• _Required work_
Every record is to be printed exactly as written, and any picture in it is skipped.

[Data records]
───

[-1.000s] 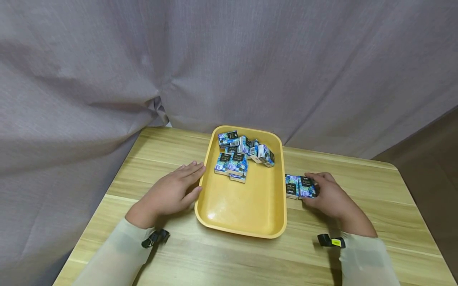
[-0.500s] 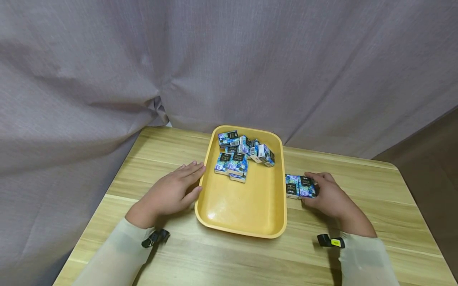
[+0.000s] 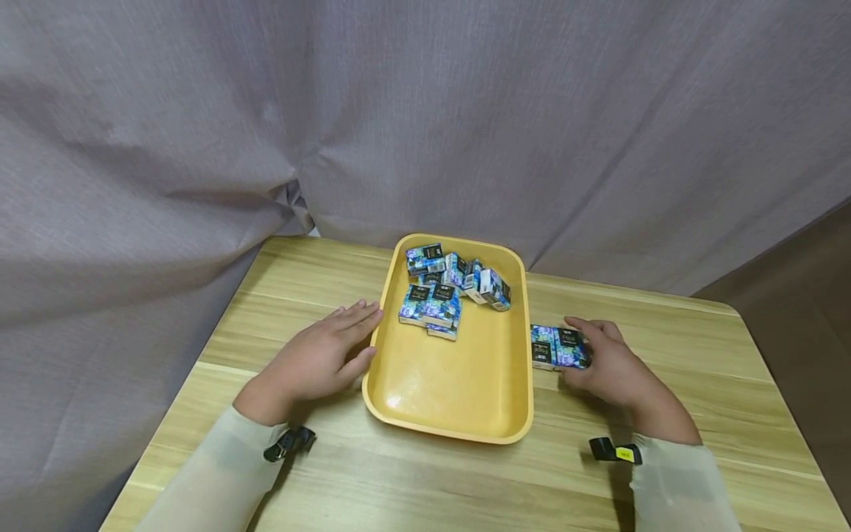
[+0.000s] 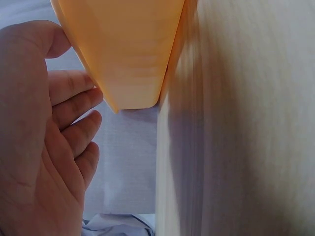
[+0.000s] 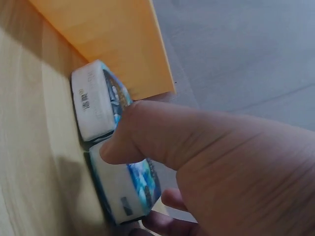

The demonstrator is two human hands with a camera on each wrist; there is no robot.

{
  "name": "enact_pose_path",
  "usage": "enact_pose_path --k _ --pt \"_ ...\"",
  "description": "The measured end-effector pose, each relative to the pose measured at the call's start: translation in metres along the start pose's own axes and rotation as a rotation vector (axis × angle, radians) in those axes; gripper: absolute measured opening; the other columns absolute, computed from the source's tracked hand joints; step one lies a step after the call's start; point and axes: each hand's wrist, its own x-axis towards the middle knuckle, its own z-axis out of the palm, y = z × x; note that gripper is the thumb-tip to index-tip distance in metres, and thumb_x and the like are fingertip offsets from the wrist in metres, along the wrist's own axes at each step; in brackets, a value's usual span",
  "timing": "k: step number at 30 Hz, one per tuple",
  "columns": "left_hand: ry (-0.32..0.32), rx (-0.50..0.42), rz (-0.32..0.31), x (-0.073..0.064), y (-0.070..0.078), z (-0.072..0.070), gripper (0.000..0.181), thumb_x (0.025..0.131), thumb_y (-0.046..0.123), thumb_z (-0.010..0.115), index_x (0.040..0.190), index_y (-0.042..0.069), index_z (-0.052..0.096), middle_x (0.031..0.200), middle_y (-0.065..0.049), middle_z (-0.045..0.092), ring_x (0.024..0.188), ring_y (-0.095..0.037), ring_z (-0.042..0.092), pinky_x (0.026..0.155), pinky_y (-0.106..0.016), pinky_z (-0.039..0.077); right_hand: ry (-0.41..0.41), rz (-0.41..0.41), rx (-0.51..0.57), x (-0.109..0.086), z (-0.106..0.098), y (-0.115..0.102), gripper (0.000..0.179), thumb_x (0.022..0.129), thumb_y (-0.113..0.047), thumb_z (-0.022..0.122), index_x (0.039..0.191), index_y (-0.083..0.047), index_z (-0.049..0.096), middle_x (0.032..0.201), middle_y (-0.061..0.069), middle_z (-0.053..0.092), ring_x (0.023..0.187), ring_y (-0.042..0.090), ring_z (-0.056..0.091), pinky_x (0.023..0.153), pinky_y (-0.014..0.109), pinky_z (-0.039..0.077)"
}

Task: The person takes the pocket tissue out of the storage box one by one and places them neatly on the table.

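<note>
Right hand [image 3: 614,369]: pinching outer pack [image 3: 569,347] on table [image 3: 638,314] beside tray [image 3: 459,395]!
Inner pack [image 3: 542,343]: sandwiched between; a sloppy lift might drag it.
Left hand [image 3: 318,360]: fingers straight against tray; overpushing could shove it into both packs.

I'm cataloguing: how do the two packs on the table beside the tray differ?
The right hand grips the outer pack, not the inner pack. The outer pack's black label is at the far end, the inner pack's at the near end. The inner pack lies nearer the yellow tray than the outer pack. Both share a blue-purple floral print.
</note>
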Motion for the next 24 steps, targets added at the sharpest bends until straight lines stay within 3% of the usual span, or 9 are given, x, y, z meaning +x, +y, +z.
enact_pose_path --k 8,14,18,22,24 --pt "0.018 0.009 0.023 0.0 -0.002 0.002 0.064 0.116 0.042 0.058 0.172 0.011 0.047 0.178 -0.006 0.048 0.169 -0.027 0.041 0.141 -0.048 0.033 0.042 -0.04 -0.028 -0.006 -0.011 -0.014 0.103 0.087 -0.021 0.093 0.173 -0.005 0.038 0.167 0.036 0.033 0.127 0.052 0.059 0.101 0.072 0.06" --pt "0.028 0.005 0.035 0.001 -0.001 0.001 0.064 0.116 0.042 0.057 0.171 0.009 0.049 0.177 -0.008 0.049 0.168 -0.028 0.042 0.14 -0.049 0.033 0.101 -0.109 0.01 -0.01 -0.023 -0.026 0.09 0.093 -0.016 0.089 0.17 -0.005 0.044 0.17 0.031 0.036 0.143 0.055 0.052 0.11 0.079 0.052" --pt "0.029 0.002 0.032 0.001 -0.001 0.001 0.064 0.116 0.039 0.059 0.171 0.009 0.049 0.177 -0.008 0.049 0.168 -0.028 0.042 0.14 -0.049 0.033 0.142 -0.174 0.041 -0.015 -0.031 -0.037 0.084 0.096 -0.015 0.088 0.168 -0.004 0.046 0.17 0.029 0.038 0.145 0.055 0.052 0.108 0.079 0.052" --pt "0.026 0.003 0.03 0.0 -0.001 0.001 0.064 0.116 0.04 0.059 0.171 0.01 0.049 0.177 -0.008 0.049 0.168 -0.028 0.042 0.14 -0.049 0.033 0.194 -0.235 0.07 -0.018 -0.034 -0.051 0.075 0.099 -0.016 0.086 0.165 -0.005 0.051 0.167 0.023 0.045 0.145 0.049 0.054 0.106 0.072 0.055" --pt "0.025 0.003 0.027 0.0 -0.001 0.001 0.064 0.116 0.041 0.058 0.171 0.011 0.048 0.177 -0.007 0.049 0.168 -0.028 0.042 0.14 -0.05 0.033 0.228 -0.267 0.077 -0.018 -0.034 -0.057 0.071 0.099 -0.015 0.085 0.162 -0.006 0.055 0.165 0.02 0.049 0.146 0.045 0.054 0.105 0.061 0.056"
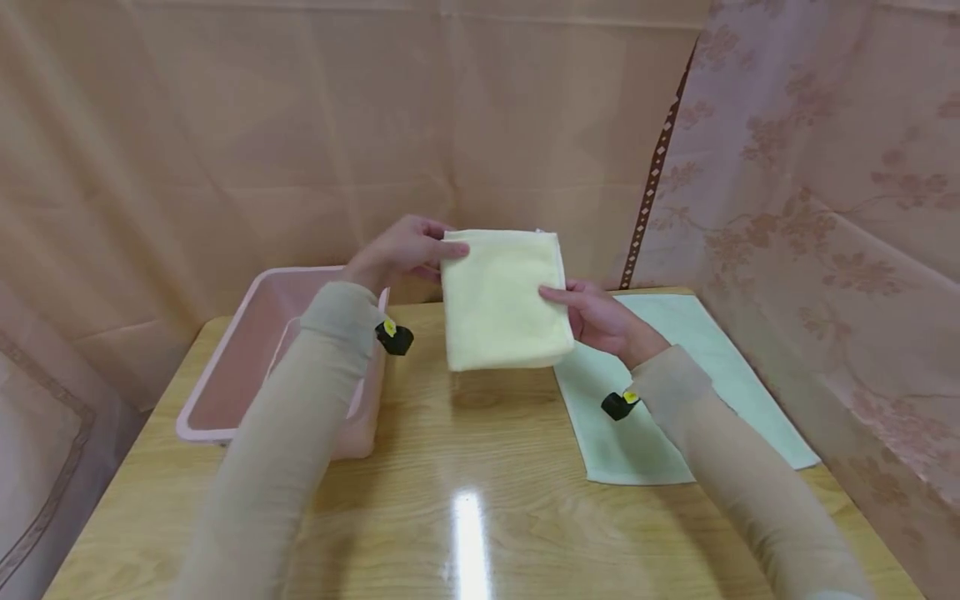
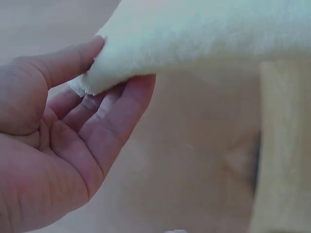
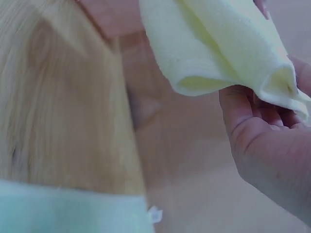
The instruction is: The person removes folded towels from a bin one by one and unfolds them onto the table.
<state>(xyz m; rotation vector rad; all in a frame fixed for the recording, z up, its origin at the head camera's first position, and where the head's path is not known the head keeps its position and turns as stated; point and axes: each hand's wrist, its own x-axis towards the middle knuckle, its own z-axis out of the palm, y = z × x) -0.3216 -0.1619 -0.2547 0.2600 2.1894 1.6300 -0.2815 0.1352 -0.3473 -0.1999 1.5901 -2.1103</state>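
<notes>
A pale yellow towel (image 1: 504, 304), folded into a rough square, is held up above the wooden table between both hands. My left hand (image 1: 408, 248) pinches its upper left edge, thumb on the front face and fingers behind. On the opposite side my right hand (image 1: 596, 317) grips the right edge, thumb in front. In the left wrist view the fingers (image 2: 119, 109) support a fuzzy corner of the towel from beneath. The right wrist view shows the folded layers of the towel (image 3: 214, 53) looping open at their ends, with the fingers under them.
A pink plastic basin (image 1: 217, 435) stands at the left of the table, partly hidden by the left forearm. Under the right forearm a pale green towel (image 1: 630, 450) lies flat on the wooden table (image 1: 420, 517). Curtains (image 1: 525, 108) hang behind and at the sides.
</notes>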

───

• _Solution below_
[-1.000s] 
[-0.500s] 
[+0.000s] 
[+0.000s] 
[+0.000s] 

The demonstrator is two human hands with a camera on each wrist; there is no robot.

{
  "name": "enact_pose_path",
  "usage": "enact_pose_path --k _ --pt \"_ ...\"",
  "description": "The measured end-effector pose, each relative to the pose measured at the call's start: translation in metres along the start pose's own axes and rotation as a rotation vector (axis × angle, radians) in those axes; gripper: absolute measured opening; the other columns absolute, computed from the source's tracked hand joints; step one lies a step after the call's start; point and axes: each hand's wrist, its own x-axis towards the middle knuckle, its own z-axis out of the palm, y = z × x; note that gripper is the thumb-tip to index-tip distance in metres, and thumb_x and the like are fingertip offsets from the wrist in metres, along the wrist's own axes at each step; in brackets, a value's usual span",
  "timing": "k: step number at 30 Hz, one per tuple",
  "columns": "left_hand: ry (-0.32..0.32), rx (-0.50..0.42), rz (-0.32..0.31), x (-0.073..0.064), y (-0.070..0.078), z (-0.072..0.070), gripper (0.000..0.181), thumb_x (0.025..0.131), thumb_y (-0.046..0.123), thumb_z (-0.010..0.115), index_x (0.040..0.190), index_y (-0.042..0.069), index_z (-0.052..0.096), middle_x (0.031..0.200), middle_y (-0.065..0.049), middle_z (-0.045..0.092), ring_x (0.024..0.188), ring_y (-0.095..0.037), ring_z (-0.042..0.092), pinky_x (0.026..0.155), pinky_y (-0.106..0.016), pinky_z (-0.039..0.077); right_hand: ry (-0.41..0.41), rz (-0.41..0.41), rx (-0.51..0.57), x (-0.109..0.086), z (-0.106..0.098), y (-0.115..0.102), gripper (0.000..0.179), thumb_x (0.022..0.129), thumb_y (-0.113..0.047), thumb_z (-0.022..0.122), index_x (0.039..0.191), index_y (-0.083..0.047), index_z (-0.049..0.096), middle_x (0.032..0.201), middle_y (-0.061..0.069), middle_z (-0.053..0.092), ring_x (0.023..0.187), ring_y (-0.042..0.090), ring_z (-0.056..0.091), pinky_x (0.023..0.153), pinky_y (-0.014..0.109), pinky_z (-0.039..0.077)"
}

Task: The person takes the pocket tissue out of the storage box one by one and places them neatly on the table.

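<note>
Right hand [image 3: 614,369]: pinching outer pack [image 3: 569,347] on table [image 3: 638,314] beside tray [image 3: 459,395]!
Inner pack [image 3: 542,343]: sandwiched between; a sloppy lift might drag it.
Left hand [image 3: 318,360]: fingers straight against tray; overpushing could shove it into both packs.

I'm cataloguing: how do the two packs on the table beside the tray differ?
The right hand grips the outer pack, not the inner pack. The outer pack's black label is at the far end, the inner pack's at the near end. The inner pack lies nearer the yellow tray than the outer pack. Both share a blue-purple floral print.
</note>
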Motion for the next 24 steps, targets added at the sharpest bends until straight lines stay within 3% of the usual span, or 9 are given, x, y, z meaning +x, +y, +z.
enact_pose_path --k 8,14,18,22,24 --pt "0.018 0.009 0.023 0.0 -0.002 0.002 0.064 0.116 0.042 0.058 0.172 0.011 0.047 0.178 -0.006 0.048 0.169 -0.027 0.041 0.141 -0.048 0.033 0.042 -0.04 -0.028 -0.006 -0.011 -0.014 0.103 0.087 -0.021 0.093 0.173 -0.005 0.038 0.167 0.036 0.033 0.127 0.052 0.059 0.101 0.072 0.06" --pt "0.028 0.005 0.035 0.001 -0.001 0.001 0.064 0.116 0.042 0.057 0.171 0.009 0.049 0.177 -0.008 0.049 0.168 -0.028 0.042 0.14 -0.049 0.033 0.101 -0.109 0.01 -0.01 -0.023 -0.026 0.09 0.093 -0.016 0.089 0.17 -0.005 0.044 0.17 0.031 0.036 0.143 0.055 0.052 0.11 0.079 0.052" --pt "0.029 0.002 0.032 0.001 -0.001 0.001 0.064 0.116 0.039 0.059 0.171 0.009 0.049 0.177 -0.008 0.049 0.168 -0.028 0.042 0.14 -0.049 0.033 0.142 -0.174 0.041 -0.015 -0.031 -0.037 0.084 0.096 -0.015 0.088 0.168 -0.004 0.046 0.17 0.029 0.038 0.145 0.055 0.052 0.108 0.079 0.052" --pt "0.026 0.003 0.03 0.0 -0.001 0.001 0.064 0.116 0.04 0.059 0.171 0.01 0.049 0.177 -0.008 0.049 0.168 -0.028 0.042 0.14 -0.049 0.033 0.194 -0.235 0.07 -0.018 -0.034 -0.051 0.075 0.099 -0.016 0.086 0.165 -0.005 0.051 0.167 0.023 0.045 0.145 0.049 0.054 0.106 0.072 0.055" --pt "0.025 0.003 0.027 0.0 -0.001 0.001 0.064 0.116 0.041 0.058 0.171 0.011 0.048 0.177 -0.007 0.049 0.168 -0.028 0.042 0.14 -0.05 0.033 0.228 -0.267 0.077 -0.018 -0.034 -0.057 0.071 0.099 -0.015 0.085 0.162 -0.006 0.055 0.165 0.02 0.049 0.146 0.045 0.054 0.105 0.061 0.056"
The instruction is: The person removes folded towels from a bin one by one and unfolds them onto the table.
<state>(xyz m; rotation vector rad; all in a frame fixed for the recording, z up, its origin at the head camera's first position, and where the head's path is not known the head keeps its position and turns as stated; point and axes: each hand's wrist, its own x-axis towards the middle knuckle, its own z-axis out of the palm, y = z × x) -0.3216 -0.1619 -0.2547 0.2600 2.1894 1.6300 -0.2815 0.1352 -0.3473 -0.1999 1.5901 -2.1103</state>
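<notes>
A pale yellow towel (image 1: 504, 304), folded into a rough square, is held up above the wooden table between both hands. My left hand (image 1: 408, 248) pinches its upper left edge, thumb on the front face and fingers behind. On the opposite side my right hand (image 1: 596, 317) grips the right edge, thumb in front. In the left wrist view the fingers (image 2: 119, 109) support a fuzzy corner of the towel from beneath. The right wrist view shows the folded layers of the towel (image 3: 214, 53) looping open at their ends, with the fingers under them.
A pink plastic basin (image 1: 217, 435) stands at the left of the table, partly hidden by the left forearm. Under the right forearm a pale green towel (image 1: 630, 450) lies flat on the wooden table (image 1: 420, 517). Curtains (image 1: 525, 108) hang behind and at the sides.
</notes>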

There is nothing further to the answer.